● Instructions for the task
Print the data below exactly, but only the lines from the one containing "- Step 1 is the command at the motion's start" down to the one containing "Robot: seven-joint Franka", inclusive.

● Data section
-------
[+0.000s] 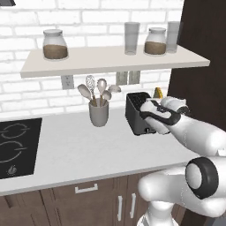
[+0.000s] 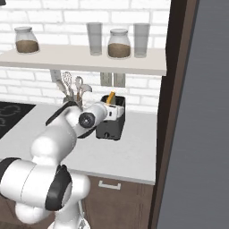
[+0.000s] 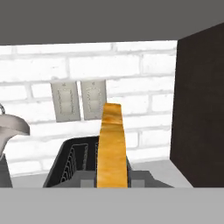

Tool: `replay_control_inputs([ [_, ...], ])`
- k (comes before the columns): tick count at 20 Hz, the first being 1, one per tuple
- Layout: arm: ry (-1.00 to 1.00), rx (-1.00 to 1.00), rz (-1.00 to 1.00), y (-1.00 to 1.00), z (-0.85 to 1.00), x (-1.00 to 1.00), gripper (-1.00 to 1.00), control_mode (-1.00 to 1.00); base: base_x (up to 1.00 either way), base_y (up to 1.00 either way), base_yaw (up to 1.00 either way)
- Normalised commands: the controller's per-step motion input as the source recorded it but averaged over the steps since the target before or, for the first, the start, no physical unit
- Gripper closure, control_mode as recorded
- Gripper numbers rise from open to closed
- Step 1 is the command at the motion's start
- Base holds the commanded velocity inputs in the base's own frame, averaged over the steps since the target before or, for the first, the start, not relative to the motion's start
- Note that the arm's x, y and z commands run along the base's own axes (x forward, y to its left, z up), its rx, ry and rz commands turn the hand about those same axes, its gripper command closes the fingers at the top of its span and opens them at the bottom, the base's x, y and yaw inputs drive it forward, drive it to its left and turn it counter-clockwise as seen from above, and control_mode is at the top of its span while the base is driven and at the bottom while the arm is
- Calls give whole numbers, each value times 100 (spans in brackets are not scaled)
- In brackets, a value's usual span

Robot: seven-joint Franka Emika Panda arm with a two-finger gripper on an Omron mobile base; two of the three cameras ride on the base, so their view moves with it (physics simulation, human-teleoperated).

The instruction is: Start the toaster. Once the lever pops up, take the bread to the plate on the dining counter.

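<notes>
On the white worktop (image 1: 79,154), the grey utensil cup (image 1: 99,114) stood left of the black toaster (image 1: 134,115), which sat near the dark cabinet side (image 3: 199,109). The bread (image 3: 112,144) stood upright between the fingertips, risen above the toaster's slot, and the gripper (image 1: 152,115) appeared to be pinching it edge-on. Judging by this, toasting looked finished and the slice was being gripped; lifting it free and carrying it to the plate on the dining counter remained.

Glossy white rounded arm (image 1: 194,137) w/ black joint rings, dark wrist band.
</notes>
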Motion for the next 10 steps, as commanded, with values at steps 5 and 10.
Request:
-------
● Result for this task
- Step 1 is the command at the motion's start
- Base holds the commanded velocity inputs in the base's own frame, averaged over the steps since the target before or, for the first, the start, not relative to the motion's start
- Note that the arm's x, y and z commands run along the base's own axes (x forward, y to its left, z up), its rx, ry and rz commands turn the hand about those same axes, its gripper command closes the fingers at the top of its span and opens them at the bottom, the base's x, y and yaw inputs drive it forward, drive it to its left and turn it counter-clockwise as seen from above, and control_mode is at the top of its span while the base is driven and at the bottom while the arm is
- Calls give whole numbers, each value times 100 (spans in brackets are not scaled)
- In brackets, a value's usual span

Robot: seven-joint Franka Emika Panda arm with a two-finger gripper on an Omron mobile base; two of the three cameras ride on the base, so their view moves with it (physics simulation, human-teleoperated).

No more output will be given.